Eufemio Pérez Pérez was very unhappy with his name. As a youth growing up in Cuba in the nineteen forties, he rankled every time someone referred to him—whether in jest or seriously—as “un Pérez cualquiera,” a derogatory phrase that branded him a member of the lower classes, a pariah of society. The multiple “Pérez” in his surname tainted him even more—twice as common, cheapest among the cheap. Eufemio reacted to his perceived stigma by making his purpose in life to become a somebody, a man of fame, stature and accomplishment.
In High School Eufemio exhibited a decided lack of distinction. He flunked more courses than he passed, and ultimately dropped out without ever graduating. He was unemployed for a while until he was able to enroll in a trade school where he received training as a draftsman. He was hired by an engineering firm to help prepare technical drawings for a number of projects, and his performance was barely adequate. He was kept on the job mainly because he had learned to be obsequious with his superiors. Nonetheless, he saw no possibilities of advancement and bemoaned how his vulgar name kept holding him back.

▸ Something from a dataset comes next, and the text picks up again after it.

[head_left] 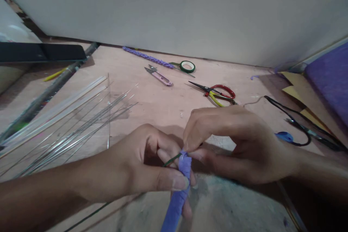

Things took a turn for the better in January 1959. The country’s ruling gang fled and a new team of bearded rebels came to power. Soon, drastic changes to the Cuban society began to take place, and industries and commercial concerns were seized by the government. Nationalized enterprises were put in the hands of apparatchiks with no qualifications other than loyalty to the Revolution. The engineering offices that employed Eufemio were seized and a minor “comandante” was put in charge.
Eufemio saw the changes as an opportunity to advance himself. He proclaimed: “I’ve been a true revolutionary from day one,” and formed one of Havana’s first “Committees for the Defense of the Revolution” (a network of vigilantes whose function was to spy on other citizens and foil potential anti-government activities). He marched in all the parades, attended all mass rallies, and went to the countryside on weekends to cut cane and help with the sugar harvest. He spied on his co-workers for potential counterrevolutionary infractions, and reported several people to the Interior Ministry for prosecution and incarceration. He was secretly branded by his co-workers as a “chivato” (informant) and universally despised. He defended his snitching on others by arguing: “It’s their fault for not getting in step with the Revolution. Al camarón que se duerme se lo lleva la corriente” (The shrimp that falls asleep is carried away by the current).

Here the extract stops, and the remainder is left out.